Here's an overview of the kinds of RAM that you'll encounter when sorting. The speeds and capacities we keep are in bold.

  • SDRAM has a notch in the middle and a notch towards one side (2 notches).
    • SDRAM is the basis for all other modern RAM--DDR1, DDR2, DDR3--and looks similar to all of them.
    • SDRAM has the same chips as DDR1.
    • We don't keep any SDRAM anymore. All of it goes into the scrap bin.

  • RDRAM or RAMBUS ram has two notches in the middle and always has metal shielding plates (2 notches).
    • We don't keep any RDRAM anymore. All of it goes into the scrap bin.

  • DDR1 has one notch in the middle (1 notch).
    • DDR1 is similar in appearance to SDRAM, DDR2, and DDR3.
    • DDR1 has the same sized chips as SDRAM, but only 1 notch.
    • DDR1 has 184 contacts.
    • DDR1 comes in capacities of: 128MB, 256MB, 512MB, 1024MB/1GB.
    • DDR1 comes in speeds of: 100mhz (DDR-200), 133mhz (DDR-266), 166mhz (DDR-333), 200mhz (DDR-400).

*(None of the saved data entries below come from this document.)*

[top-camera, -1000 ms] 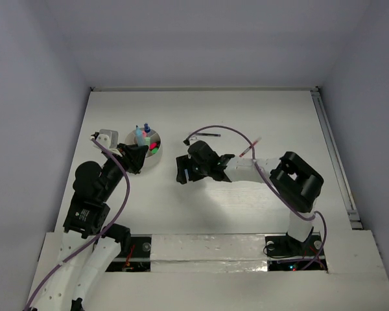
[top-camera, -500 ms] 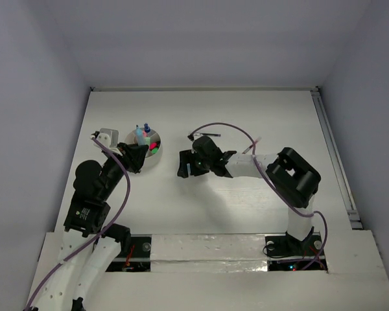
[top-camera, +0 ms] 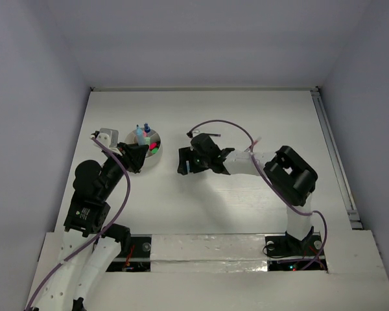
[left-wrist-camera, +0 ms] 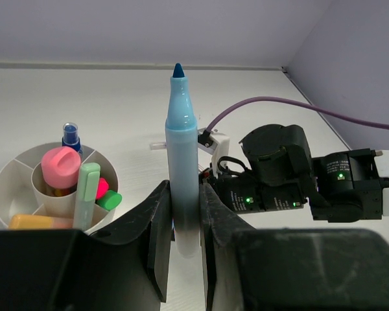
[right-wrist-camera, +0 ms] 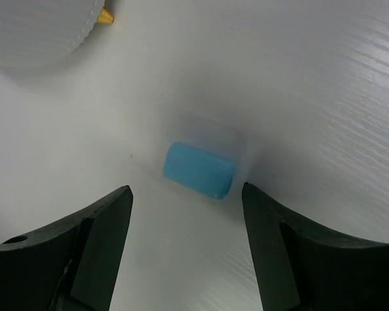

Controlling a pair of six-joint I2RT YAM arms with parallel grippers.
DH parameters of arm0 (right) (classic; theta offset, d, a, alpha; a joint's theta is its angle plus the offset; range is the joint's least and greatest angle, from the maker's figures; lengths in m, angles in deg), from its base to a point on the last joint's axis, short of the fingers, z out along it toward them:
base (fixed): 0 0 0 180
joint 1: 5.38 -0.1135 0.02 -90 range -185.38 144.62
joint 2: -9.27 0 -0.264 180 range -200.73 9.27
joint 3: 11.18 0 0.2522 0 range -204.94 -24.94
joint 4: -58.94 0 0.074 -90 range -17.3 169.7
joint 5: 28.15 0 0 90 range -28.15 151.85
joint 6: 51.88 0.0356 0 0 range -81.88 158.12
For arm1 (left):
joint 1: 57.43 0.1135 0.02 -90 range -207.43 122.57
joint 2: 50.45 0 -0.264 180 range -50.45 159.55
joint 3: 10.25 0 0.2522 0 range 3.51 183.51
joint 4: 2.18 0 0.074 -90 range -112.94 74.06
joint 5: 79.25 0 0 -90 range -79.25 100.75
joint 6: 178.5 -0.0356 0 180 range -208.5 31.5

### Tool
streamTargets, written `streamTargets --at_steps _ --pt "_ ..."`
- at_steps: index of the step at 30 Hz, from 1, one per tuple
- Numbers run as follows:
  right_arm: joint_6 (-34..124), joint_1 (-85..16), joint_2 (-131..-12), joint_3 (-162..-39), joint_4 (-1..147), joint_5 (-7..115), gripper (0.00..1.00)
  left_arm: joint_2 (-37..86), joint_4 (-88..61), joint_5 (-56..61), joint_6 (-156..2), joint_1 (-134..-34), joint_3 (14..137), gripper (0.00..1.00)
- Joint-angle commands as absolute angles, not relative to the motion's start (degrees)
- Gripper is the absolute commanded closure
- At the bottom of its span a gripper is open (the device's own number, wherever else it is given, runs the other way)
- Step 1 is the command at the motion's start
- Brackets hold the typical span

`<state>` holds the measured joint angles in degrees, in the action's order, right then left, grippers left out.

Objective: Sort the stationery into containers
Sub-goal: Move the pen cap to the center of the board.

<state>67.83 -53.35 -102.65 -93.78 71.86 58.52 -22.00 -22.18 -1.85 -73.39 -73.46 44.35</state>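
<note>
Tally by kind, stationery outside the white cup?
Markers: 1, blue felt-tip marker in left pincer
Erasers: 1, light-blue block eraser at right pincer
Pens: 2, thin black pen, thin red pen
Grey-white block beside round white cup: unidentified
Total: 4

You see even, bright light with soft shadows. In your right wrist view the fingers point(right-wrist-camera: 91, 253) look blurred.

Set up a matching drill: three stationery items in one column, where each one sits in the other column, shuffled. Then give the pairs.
Items:
1. blue marker
2. light-blue eraser
3. pink marker

Places:
a. standing in the middle of the white container
b. clamped upright in the left tool
c. lying on the table at the fingertips of the open right tool

Pairs: 1-b, 2-c, 3-a
</note>
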Motion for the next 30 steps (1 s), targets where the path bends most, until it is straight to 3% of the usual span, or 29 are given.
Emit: streamTargets --at_steps 1,19,30 --pt "67.2 -53.2 -99.3 -92.6 75.0 59.8 0.26 -21.8 -18.8 -3.1 -73.1 -72.6 44.3 1.0" --pt "68.1 -54.8 -102.4 -95.4 75.6 50.9 0.29 -21.9 -19.0 -3.0 -72.9 -72.6 44.1 1.0" --pt "66.9 -54.8 -104.2 -98.4 76.6 54.5 0.29 -21.9 -18.9 -3.1 -72.9 -72.6 44.1 1.0"
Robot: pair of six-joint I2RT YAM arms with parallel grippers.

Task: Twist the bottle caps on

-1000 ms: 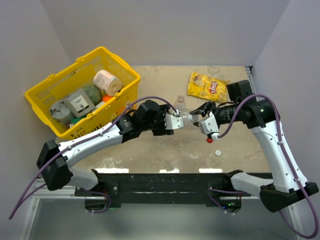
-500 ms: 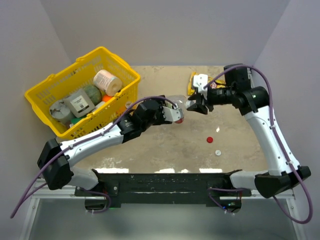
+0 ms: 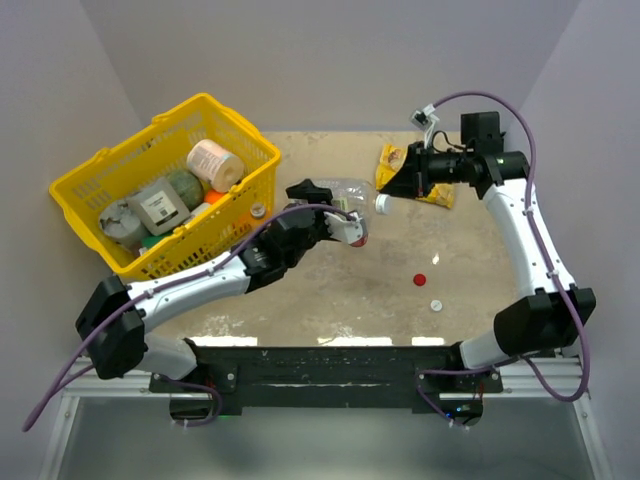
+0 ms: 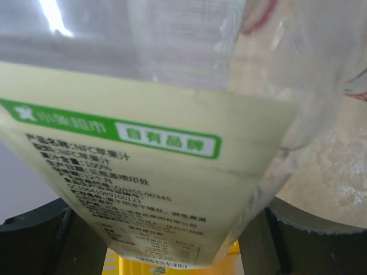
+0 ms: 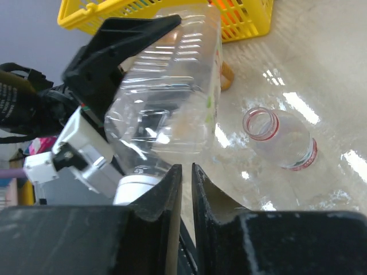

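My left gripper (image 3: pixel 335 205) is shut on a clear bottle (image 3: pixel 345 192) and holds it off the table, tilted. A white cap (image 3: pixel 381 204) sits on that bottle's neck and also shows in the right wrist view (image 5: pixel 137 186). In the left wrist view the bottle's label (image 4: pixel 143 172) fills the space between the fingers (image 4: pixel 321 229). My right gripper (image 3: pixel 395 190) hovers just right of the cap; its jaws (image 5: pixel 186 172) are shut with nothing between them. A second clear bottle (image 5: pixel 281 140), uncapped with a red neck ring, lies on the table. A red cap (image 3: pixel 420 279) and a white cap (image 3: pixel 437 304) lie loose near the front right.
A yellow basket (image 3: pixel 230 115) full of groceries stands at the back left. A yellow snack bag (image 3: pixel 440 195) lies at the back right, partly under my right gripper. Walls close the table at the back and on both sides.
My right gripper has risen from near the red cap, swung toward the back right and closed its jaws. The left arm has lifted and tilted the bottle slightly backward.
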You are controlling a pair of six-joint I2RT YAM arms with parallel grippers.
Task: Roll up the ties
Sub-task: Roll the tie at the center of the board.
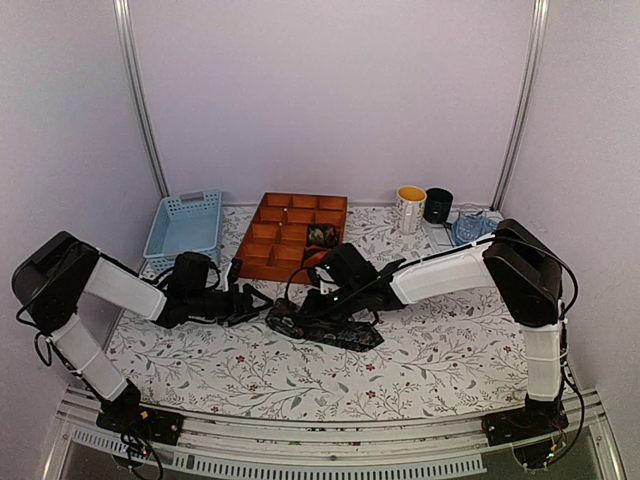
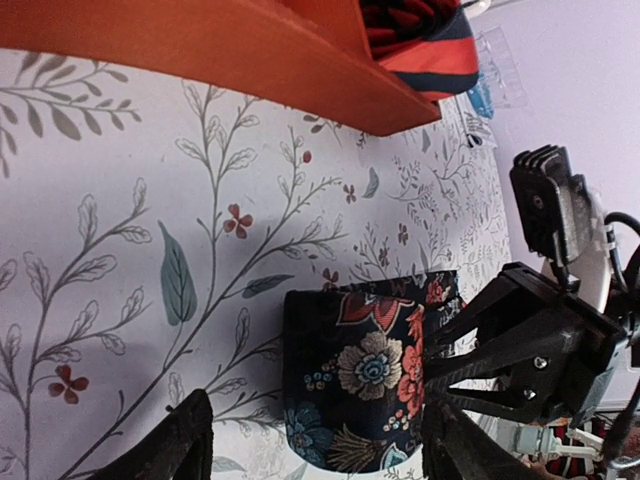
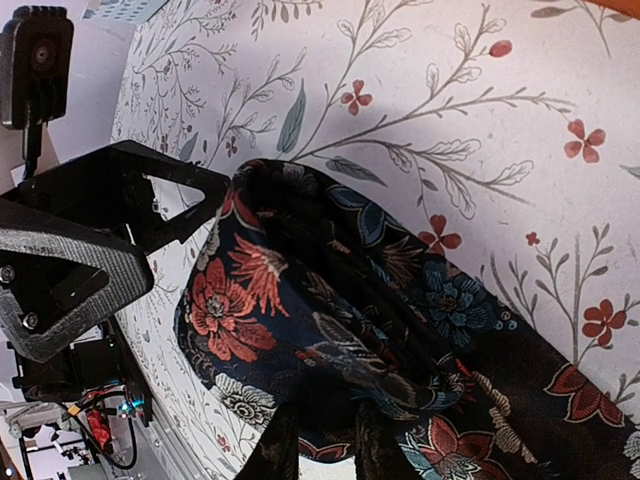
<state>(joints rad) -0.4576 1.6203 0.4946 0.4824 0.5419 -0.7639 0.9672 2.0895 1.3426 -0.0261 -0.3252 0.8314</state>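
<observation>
**A:** At the middle of the table (image 1: 450, 360), between the two arms, is that the piece being worked?

**B:** Yes. The floral tie (image 1: 338, 328) lies there in a dark heap, just in front of the orange tray (image 1: 248, 238). It is folded over itself rather than properly coiled.

**A:** Who has hold of it?

**B:** The right gripper (image 3: 320, 455). Its jaws are nearly together with a fold of the cloth pinched between them, and the fabric humps up beyond the fingers. I judge that hump to be the start of a roll, held so the turn does not spring flat.

**A:** And the left gripper (image 2: 310, 445)?

**B:** Wide open, gripping nothing. Its two fingers stand either side of the tie's blunt end, low over the table, facing the other gripper. Likely it is set there to fence the end in, or to take it over next.

**A:** Anything finished?

**B:** A red-and-black tie (image 2: 420, 35) sits at a corner of the tray, seemingly bundled, so that appears to be where rolls go. How tight the floral one is, I cannot tell.
</observation>
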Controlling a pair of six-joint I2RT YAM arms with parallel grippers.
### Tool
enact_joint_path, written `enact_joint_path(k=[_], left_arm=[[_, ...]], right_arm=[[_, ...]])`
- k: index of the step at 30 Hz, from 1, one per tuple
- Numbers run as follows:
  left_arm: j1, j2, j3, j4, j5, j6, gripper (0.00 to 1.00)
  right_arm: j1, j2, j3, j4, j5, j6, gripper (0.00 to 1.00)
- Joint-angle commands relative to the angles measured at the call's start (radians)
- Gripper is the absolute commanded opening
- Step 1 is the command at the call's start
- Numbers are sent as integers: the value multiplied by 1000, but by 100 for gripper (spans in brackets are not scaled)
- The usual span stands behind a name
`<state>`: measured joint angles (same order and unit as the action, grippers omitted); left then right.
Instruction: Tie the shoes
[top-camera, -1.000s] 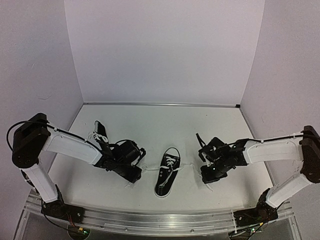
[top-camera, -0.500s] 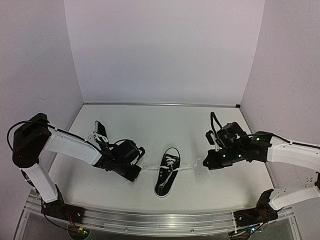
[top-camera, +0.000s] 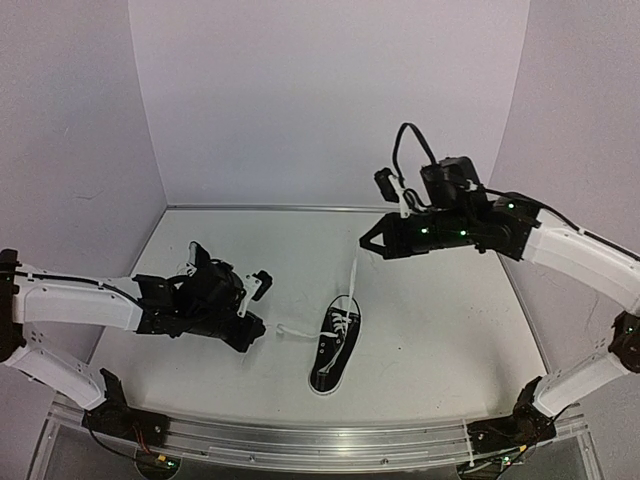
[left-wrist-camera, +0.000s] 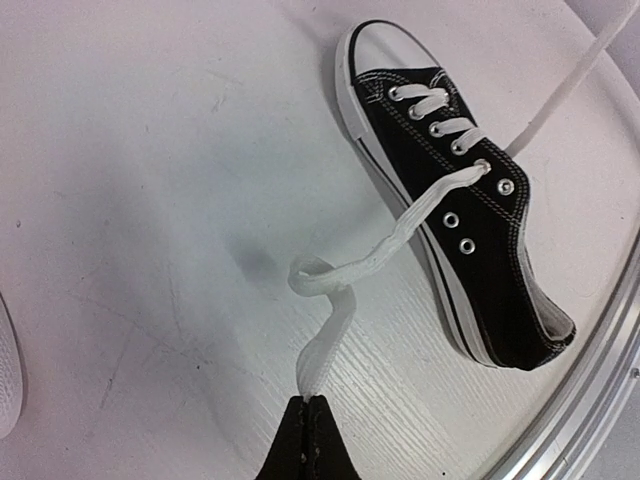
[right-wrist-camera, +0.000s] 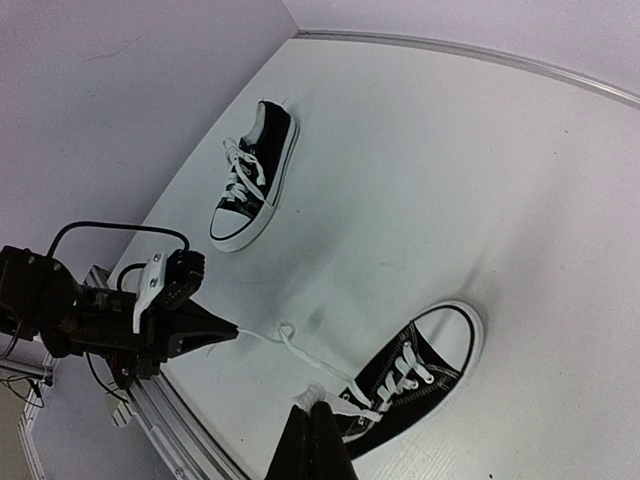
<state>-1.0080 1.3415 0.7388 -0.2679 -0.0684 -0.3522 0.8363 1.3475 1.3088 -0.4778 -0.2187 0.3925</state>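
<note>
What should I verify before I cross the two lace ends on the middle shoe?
1. Left claw shut on the left lace end: ok.
2. Right claw shut on the right lace end: ok.
3. Right lace end taut from its eyelet: ok, it runs straight up.
4. Left lace end taut: not ok, it sags in a loose curl.
5. Middle shoe sole-down on the table: ok.
6. Second shoe apart from both lace ends: ok, it lies well off to the left.
</note>
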Motion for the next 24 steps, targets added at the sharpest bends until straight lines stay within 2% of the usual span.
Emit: enact_joint_path(k=[1, 7, 15, 17, 20, 24], left_arm=[[-4, -101, -55, 35, 59, 56, 0], [-45, -229, -120, 84, 137, 80, 0], [-105, -300, -143, 73, 207, 120, 0], [-115, -311, -150, 76, 217, 122, 0], [-123, -316, -153, 78, 226, 118, 0], [-124, -300, -155, 87, 243, 108, 0]], right_arm=[[16, 173, 105, 80, -116, -58, 0], [79, 398, 209, 166, -175, -31, 0], [141, 693, 376, 253, -209, 47, 0], [151, 767, 434, 256, -235, 60, 8], [155, 822, 479, 257, -285, 88, 31], [149, 753, 436, 256, -263, 87, 41]])
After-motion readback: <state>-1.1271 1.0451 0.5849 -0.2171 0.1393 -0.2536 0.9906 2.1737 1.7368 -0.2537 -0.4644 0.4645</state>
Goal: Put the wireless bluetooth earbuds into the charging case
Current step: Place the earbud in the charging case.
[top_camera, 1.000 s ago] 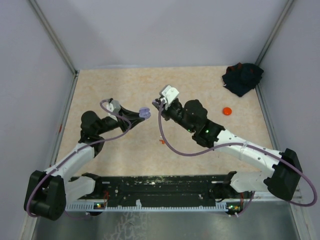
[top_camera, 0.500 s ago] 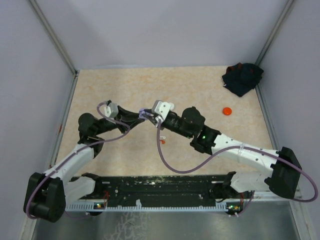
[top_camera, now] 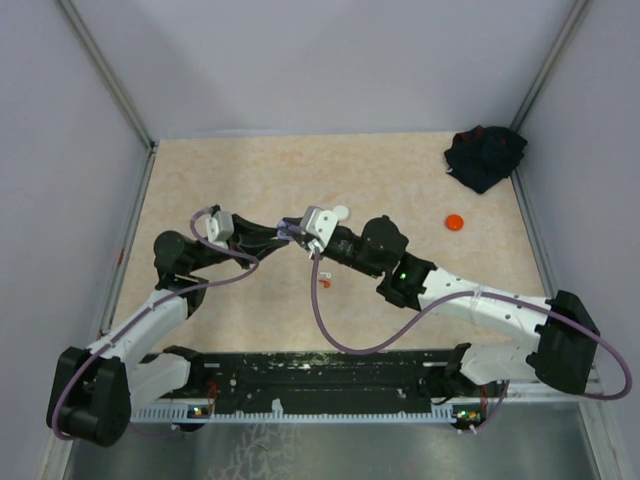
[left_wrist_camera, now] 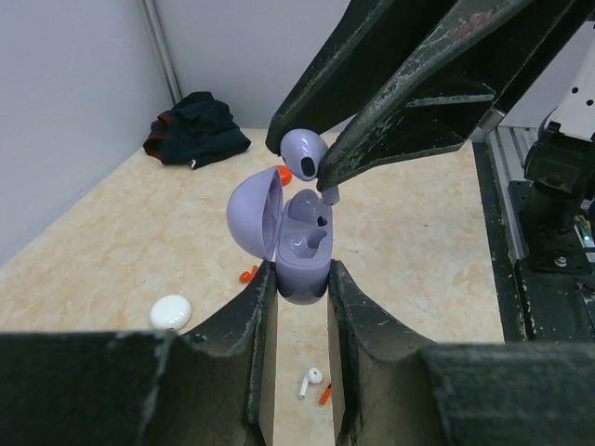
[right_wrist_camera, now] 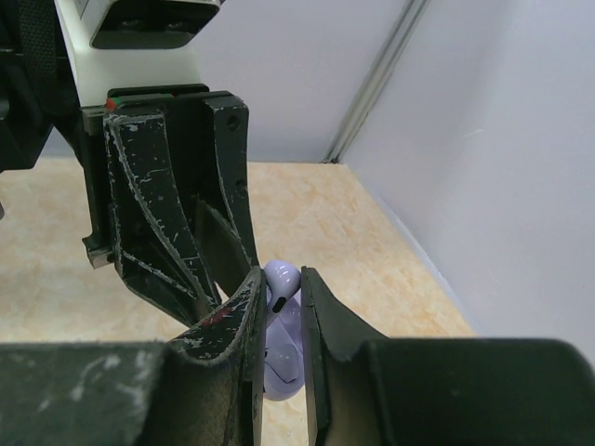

  • DDR2 has one notch in the middle (1 notch).
    • DDR2 has a denser set of contacts compared to DDR1 (240 instead of 184).
    • DDR2 has smaller, squarer chips than DDR1 and SDRAM.
    • DDR2 will sometimes identify itself as "PC2", which is the same as DDR2.
    • If you're still unsure, you can try comparing the stick in question with one of a known type by putting them side by side, with the pins touching.
    • DDR2 comes in capacities of: 128MB (rare), 256MB, 512MB, 1024MB (1GB), 2048MB (2GB).
    • DDR2 comes in speeds of: 400mhz (PC-3200), 533mhz (PC2-4200), 667mhz (PC2-5300), 800mhz (PC2-6400), 1000mhz (PC2-8000), 1066mhz (PC2-8500), 1200mhz (PC2-9600).

  • DDR3 has one notch 2/3 of the way to one side (1 notch).
    • DDR3's chips are slightly smaller than DDR2's.
    • DDR3 looks similar to DDR2, but the difference in notch positions is a giveaway.
    • DDR3 comes in capacities of: 512MB, 1024MB (1GB), 2048MB (2GB).
    • DDR3 comes in speeds of: 400mhz (PC3-6400), 533mhz (PC3-8500), 666mhz (PC3-10600), 800mhz (PC3-12800), 933mhz (PC3-14900), 1066mhz (PC3-17000).

  • SODIMMs are laptop RAM.
    • SODIMMs have a variety of notch configurations.
    • SODIMMs are the same size as SDRAM/DDR1/DDR2/DDR3, but half as wide.
    • Put all SODIMMs in the yellow laptop RAM box.

  • ECC and Registered RAM are special derivations of the main types (SD, DDR1/2/3), and have similar notch configurations to them.
    • ECC is special server RAM that has an odd number of chips. ECC sometimes has an extra chip between the main rows of chips. The chips may also be thicker or there may be many more of them.
    • Registered (also known as fully buffered) RAM has different notch position than normal, and won't fit into any of the testing boards at FG.
    • All ECC/Registered memory go in the DDR1/2 ECC/Registered memory bins.

  • All the other kinds of RAM not listed go into scrap.

Tips: If it's less than 512MB, it goes to scrap. If it has 2 notches, it goes to scrap.